** DATASET EXTRACT **
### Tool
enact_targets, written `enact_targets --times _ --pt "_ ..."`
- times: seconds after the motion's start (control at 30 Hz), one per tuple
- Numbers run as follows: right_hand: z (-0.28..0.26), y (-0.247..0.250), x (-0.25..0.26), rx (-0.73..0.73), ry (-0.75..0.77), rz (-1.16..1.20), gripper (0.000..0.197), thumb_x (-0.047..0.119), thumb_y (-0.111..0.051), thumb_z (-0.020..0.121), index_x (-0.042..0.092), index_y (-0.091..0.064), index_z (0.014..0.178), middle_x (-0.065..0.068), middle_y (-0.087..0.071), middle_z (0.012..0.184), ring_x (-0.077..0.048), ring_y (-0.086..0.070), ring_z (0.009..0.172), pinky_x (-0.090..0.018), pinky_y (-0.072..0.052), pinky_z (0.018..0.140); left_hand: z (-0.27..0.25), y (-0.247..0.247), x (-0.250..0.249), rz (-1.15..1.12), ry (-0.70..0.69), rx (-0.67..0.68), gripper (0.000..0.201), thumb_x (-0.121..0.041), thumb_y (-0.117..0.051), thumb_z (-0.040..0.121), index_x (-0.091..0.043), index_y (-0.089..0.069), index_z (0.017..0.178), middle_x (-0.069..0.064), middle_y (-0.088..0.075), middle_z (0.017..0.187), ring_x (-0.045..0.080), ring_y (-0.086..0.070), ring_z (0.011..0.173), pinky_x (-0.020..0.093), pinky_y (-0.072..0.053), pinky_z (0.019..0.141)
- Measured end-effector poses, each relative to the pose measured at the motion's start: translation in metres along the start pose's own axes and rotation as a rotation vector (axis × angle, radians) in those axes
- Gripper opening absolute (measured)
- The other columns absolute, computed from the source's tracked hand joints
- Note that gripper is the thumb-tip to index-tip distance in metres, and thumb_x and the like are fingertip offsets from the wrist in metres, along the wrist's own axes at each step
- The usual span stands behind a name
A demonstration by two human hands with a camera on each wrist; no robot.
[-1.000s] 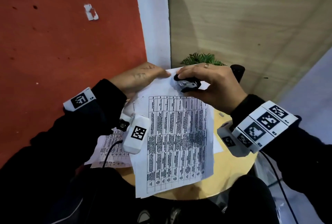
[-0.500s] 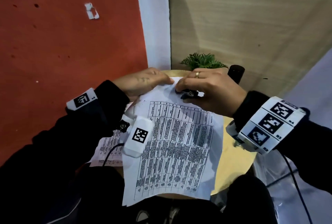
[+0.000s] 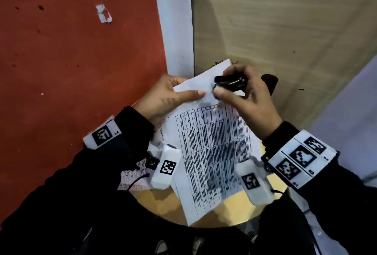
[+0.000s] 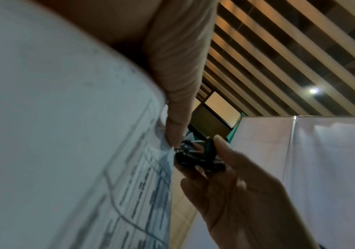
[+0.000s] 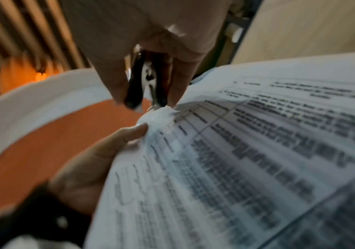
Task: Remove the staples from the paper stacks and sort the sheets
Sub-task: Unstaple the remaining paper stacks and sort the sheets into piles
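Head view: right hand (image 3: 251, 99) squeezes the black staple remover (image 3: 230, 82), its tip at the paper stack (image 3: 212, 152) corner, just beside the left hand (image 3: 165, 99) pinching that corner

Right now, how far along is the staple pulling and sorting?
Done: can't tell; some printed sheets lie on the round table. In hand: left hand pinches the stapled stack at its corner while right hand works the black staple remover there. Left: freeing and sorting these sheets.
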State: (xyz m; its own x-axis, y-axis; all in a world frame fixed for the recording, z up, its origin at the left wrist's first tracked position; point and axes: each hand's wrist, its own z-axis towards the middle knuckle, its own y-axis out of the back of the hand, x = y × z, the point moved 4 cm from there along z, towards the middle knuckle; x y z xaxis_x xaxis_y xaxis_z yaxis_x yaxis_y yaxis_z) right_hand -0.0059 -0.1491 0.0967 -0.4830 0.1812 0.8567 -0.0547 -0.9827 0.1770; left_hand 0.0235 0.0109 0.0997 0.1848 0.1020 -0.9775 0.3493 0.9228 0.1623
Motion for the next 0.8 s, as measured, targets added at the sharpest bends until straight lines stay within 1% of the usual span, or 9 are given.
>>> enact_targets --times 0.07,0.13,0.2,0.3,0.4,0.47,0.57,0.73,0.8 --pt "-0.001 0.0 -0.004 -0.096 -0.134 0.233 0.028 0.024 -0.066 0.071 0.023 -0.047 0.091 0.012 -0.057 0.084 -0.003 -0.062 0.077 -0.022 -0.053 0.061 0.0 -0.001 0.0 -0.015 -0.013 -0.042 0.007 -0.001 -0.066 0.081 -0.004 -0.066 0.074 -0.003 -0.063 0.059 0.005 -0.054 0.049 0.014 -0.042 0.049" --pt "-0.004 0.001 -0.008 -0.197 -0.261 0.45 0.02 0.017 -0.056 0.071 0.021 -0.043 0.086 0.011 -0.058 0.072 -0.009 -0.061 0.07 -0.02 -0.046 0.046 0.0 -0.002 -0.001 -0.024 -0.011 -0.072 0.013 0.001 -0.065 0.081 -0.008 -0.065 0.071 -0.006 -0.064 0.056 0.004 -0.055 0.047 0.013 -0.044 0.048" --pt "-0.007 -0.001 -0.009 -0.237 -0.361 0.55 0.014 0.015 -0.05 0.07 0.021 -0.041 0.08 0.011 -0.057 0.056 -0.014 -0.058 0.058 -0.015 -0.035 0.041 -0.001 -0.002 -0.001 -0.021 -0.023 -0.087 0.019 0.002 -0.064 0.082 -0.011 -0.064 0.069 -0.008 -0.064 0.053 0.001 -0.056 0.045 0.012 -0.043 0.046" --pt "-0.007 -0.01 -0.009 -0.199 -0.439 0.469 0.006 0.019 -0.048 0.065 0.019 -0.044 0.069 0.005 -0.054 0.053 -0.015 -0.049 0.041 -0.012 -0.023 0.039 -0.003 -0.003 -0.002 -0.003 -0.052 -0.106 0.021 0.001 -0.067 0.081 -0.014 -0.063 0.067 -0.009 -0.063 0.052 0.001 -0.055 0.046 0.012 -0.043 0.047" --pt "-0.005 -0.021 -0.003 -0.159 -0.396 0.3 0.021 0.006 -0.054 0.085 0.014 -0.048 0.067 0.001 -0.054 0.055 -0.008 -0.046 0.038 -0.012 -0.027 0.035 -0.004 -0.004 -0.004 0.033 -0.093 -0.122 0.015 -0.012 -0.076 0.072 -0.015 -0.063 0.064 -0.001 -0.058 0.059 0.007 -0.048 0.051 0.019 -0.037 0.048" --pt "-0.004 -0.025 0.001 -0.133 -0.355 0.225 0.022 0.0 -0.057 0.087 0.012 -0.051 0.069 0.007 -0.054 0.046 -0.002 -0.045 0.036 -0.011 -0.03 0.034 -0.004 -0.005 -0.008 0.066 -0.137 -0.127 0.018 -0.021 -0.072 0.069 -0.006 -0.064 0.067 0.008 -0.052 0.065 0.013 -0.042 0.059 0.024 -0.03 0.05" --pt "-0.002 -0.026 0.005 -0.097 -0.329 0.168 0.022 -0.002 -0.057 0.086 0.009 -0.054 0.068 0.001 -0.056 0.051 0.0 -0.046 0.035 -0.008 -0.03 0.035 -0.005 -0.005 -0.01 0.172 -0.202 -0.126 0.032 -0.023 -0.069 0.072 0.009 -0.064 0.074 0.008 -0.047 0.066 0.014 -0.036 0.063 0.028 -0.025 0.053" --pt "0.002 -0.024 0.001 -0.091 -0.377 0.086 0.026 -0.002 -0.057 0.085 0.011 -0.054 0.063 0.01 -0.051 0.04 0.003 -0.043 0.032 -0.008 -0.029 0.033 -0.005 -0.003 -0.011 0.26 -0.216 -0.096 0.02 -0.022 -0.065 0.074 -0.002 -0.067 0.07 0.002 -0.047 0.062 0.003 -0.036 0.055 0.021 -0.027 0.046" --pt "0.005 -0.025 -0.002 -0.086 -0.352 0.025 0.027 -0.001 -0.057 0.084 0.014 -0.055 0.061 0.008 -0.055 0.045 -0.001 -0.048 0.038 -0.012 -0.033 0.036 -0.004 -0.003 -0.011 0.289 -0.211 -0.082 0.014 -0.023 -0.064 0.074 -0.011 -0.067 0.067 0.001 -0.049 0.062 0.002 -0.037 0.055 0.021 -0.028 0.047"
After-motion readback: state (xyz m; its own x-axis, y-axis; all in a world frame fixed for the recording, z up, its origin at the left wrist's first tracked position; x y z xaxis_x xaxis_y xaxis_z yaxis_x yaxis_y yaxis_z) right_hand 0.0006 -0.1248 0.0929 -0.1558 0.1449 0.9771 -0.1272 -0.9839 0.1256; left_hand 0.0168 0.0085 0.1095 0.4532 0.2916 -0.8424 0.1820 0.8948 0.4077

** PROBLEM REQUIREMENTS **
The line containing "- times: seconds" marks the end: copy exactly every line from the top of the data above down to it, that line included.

** WRITTEN ANSWER **
### Tool
enact_targets, written `enact_targets --times _ --pt "_ ..."`
- times: seconds after the motion's start (control at 30 Hz), one per tuple

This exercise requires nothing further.